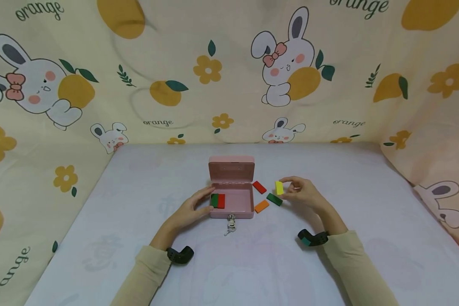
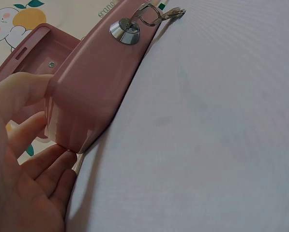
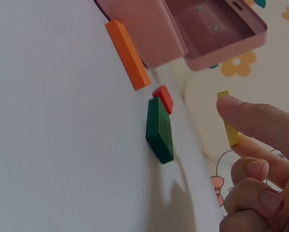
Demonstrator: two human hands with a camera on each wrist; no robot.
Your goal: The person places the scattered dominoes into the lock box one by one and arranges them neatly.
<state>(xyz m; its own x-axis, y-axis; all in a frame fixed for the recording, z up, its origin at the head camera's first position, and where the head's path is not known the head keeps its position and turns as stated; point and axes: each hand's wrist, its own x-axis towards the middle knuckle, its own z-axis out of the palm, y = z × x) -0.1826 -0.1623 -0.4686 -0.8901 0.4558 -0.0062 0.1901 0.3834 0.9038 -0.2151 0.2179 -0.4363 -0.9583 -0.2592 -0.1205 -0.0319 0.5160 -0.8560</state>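
Here hang the keys [image 1: 230, 231], nearest, before the pink box [image 1: 239, 199]. The left hand [image 1: 189, 208] grips its left edge between thumb and fingers; the right hand [image 1: 304, 194] pinches one yellow block [image 1: 279, 187] off the table [image 1: 229, 263]. Only the head view reveals two inside, a green block [image 1: 213, 200] and a red block [image 1: 221, 201]; three more lie loose alongside, orange [image 1: 262, 206], green [image 1: 274, 199], red [image 1: 259, 187]. Six! Behind, one raised lid [image 1: 231, 170].

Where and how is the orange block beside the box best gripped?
Likely best: pinch the orange block across its long sides at the middle, coming down from above on the near right. It lies flat and slanted, with one end close to the pink box, while bare table shows along its near-right side. The right hand holds the yellow block.
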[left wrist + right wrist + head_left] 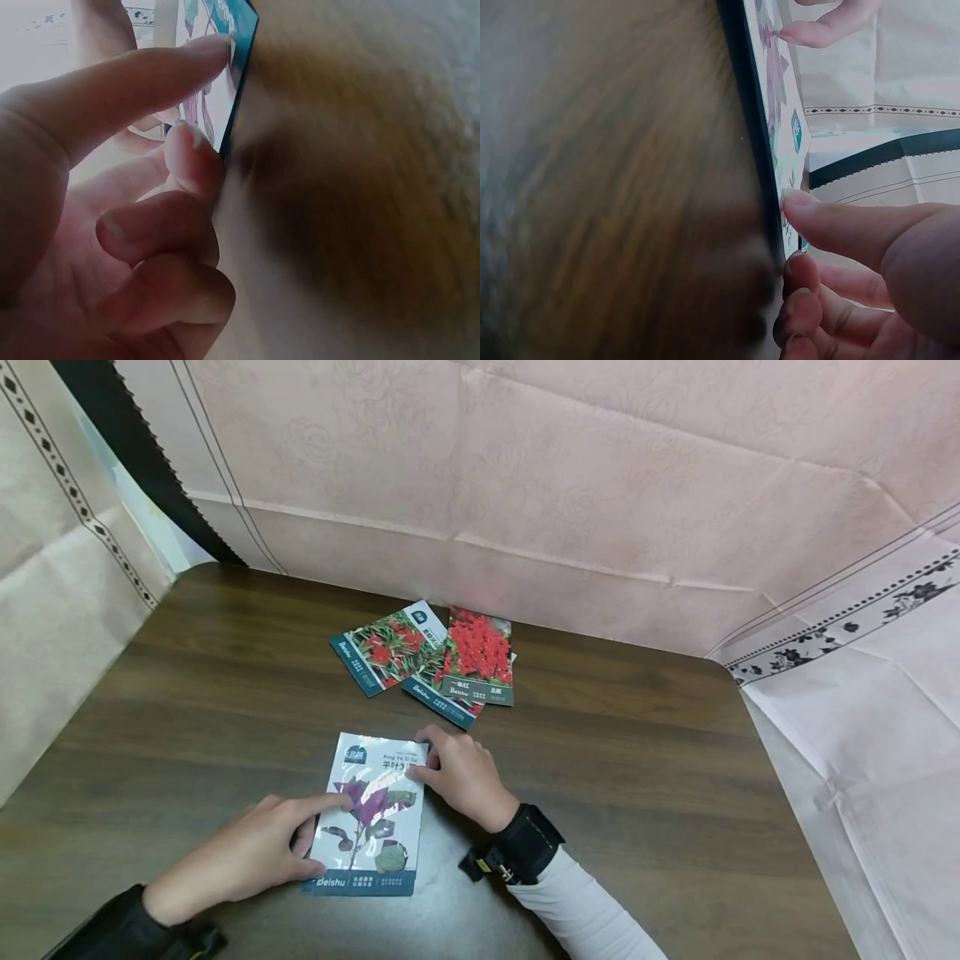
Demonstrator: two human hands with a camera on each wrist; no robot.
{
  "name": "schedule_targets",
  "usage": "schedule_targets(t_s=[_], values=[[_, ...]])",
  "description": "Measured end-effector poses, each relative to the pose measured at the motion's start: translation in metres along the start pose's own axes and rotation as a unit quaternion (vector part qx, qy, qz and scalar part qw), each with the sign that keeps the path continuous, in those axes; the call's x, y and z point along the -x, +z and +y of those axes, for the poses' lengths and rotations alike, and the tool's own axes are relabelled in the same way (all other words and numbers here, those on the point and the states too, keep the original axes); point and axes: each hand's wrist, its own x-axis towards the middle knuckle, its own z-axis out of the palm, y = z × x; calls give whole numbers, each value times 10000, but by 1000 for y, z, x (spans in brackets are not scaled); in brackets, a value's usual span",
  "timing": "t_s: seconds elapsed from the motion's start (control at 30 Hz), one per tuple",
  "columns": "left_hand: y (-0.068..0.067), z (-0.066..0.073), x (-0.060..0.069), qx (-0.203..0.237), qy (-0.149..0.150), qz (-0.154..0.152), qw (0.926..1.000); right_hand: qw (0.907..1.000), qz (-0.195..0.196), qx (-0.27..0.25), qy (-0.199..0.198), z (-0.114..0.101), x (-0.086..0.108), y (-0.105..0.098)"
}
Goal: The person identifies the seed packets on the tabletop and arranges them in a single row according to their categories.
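A white seed packet [375,827] with a purple-leaved plant and a blue bottom band lies face up at the near middle of the table. My left hand [251,852] grips its left edge, thumb at the lower corner and index finger across the picture. At the upper right corner, my right hand [468,781] pinches the packet between thumb and fingers. The left wrist view has the left thumb on the packet's face [217,97], other fingers curled at its edge. In the right wrist view, the right thumb presses the packet's printed front [776,112].
Behind the hands lie a seed packet with red flowers and green leaves [382,647], a packet of dense red blooms [480,652] and a partly covered packet [442,700]. The dark wooden table [622,760] meets a pale patterned cloth [525,468] at its back edge.
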Motion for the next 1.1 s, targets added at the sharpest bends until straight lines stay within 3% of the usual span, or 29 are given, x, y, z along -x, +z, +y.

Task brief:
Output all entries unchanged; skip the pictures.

Solution for this exercise:
Demonstrator: two human hands with a camera on each wrist; no robot.
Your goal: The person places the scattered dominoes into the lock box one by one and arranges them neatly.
<state>(xyz m; its own x-axis, y-axis; all in a frame fixed for the recording, z up, its origin at the head camera's first position, and where the head's path is not known the head keeps its position and turns as stated; point and axes: each hand's wrist, its own x-axis towards the middle knuckle, its own z-axis out of the palm, y = z × x) -0.1826 -0.1623 -0.4686 -0.8901 0.4558 -0.0062 0.1901 0.3834 0.9038 -0.2151 0.2179 -0.4363 -0.9583 -0.2592 -0.1205 -0.0319 0.5160 -0.8560</state>
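Here hang the keys [image 1: 230, 231], nearest, before the pink box [image 1: 239, 199]. The left hand [image 1: 189, 208] grips its left edge between thumb and fingers; the right hand [image 1: 304, 194] pinches one yellow block [image 1: 279, 187] off the table [image 1: 229, 263]. Only the head view reveals two inside, a green block [image 1: 213, 200] and a red block [image 1: 221, 201]; three more lie loose alongside, orange [image 1: 262, 206], green [image 1: 274, 199], red [image 1: 259, 187]. Six! Behind, one raised lid [image 1: 231, 170].

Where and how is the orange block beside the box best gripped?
Likely best: pinch the orange block across its long sides at the middle, coming down from above on the near right. It lies flat and slanted, with one end close to the pink box, while bare table shows along its near-right side. The right hand holds the yellow block.
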[left wrist + right wrist + head_left] 
Demonstrator: two human hands with a camera on each wrist; no robot.
{
  "name": "schedule_targets",
  "usage": "schedule_targets(t_s=[_], values=[[_, ...]])",
  "description": "Measured end-effector poses, each relative to the pose measured at the motion's start: translation in metres along the start pose's own axes and rotation as a unit quaternion (vector part qx, qy, qz and scalar part qw), each with the sign that keeps the path continuous, in those axes; the call's x, y and z point along the -x, +z and +y of those axes, for the poses' lengths and rotations alike, and the tool's own axes are relabelled in the same way (all other words and numbers here, those on the point and the states too, keep the original axes); point and axes: each hand's wrist, its own x-axis towards the middle knuckle, its own z-axis out of the palm, y = z × x; calls give whole numbers, each value times 10000, but by 1000 for y, z, x (spans in brackets are not scaled); in brackets, a value's usual span",
  "timing": "t_s: seconds elapsed from the motion's start (control at 30 Hz), one per tuple",
  "columns": "left_hand: y (-0.068..0.067), z (-0.066..0.073), x (-0.060..0.069), qx (-0.203..0.237), qy (-0.149..0.150), qz (-0.154..0.152), qw (0.926..1.000); right_hand: qw (0.907..1.000), qz (-0.195..0.196), qx (-0.27..0.25), qy (-0.199..0.198), z (-0.114..0.101), x (-0.086..0.108), y (-0.105..0.098)"
}
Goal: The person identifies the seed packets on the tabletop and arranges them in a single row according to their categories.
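A white seed packet [375,827] with a purple-leaved plant and a blue bottom band lies face up at the near middle of the table. My left hand [251,852] grips its left edge, thumb at the lower corner and index finger across the picture. At the upper right corner, my right hand [468,781] pinches the packet between thumb and fingers. The left wrist view has the left thumb on the packet's face [217,97], other fingers curled at its edge. In the right wrist view, the right thumb presses the packet's printed front [776,112].
Behind the hands lie a seed packet with red flowers and green leaves [382,647], a packet of dense red blooms [480,652] and a partly covered packet [442,700]. The dark wooden table [622,760] meets a pale patterned cloth [525,468] at its back edge.
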Motion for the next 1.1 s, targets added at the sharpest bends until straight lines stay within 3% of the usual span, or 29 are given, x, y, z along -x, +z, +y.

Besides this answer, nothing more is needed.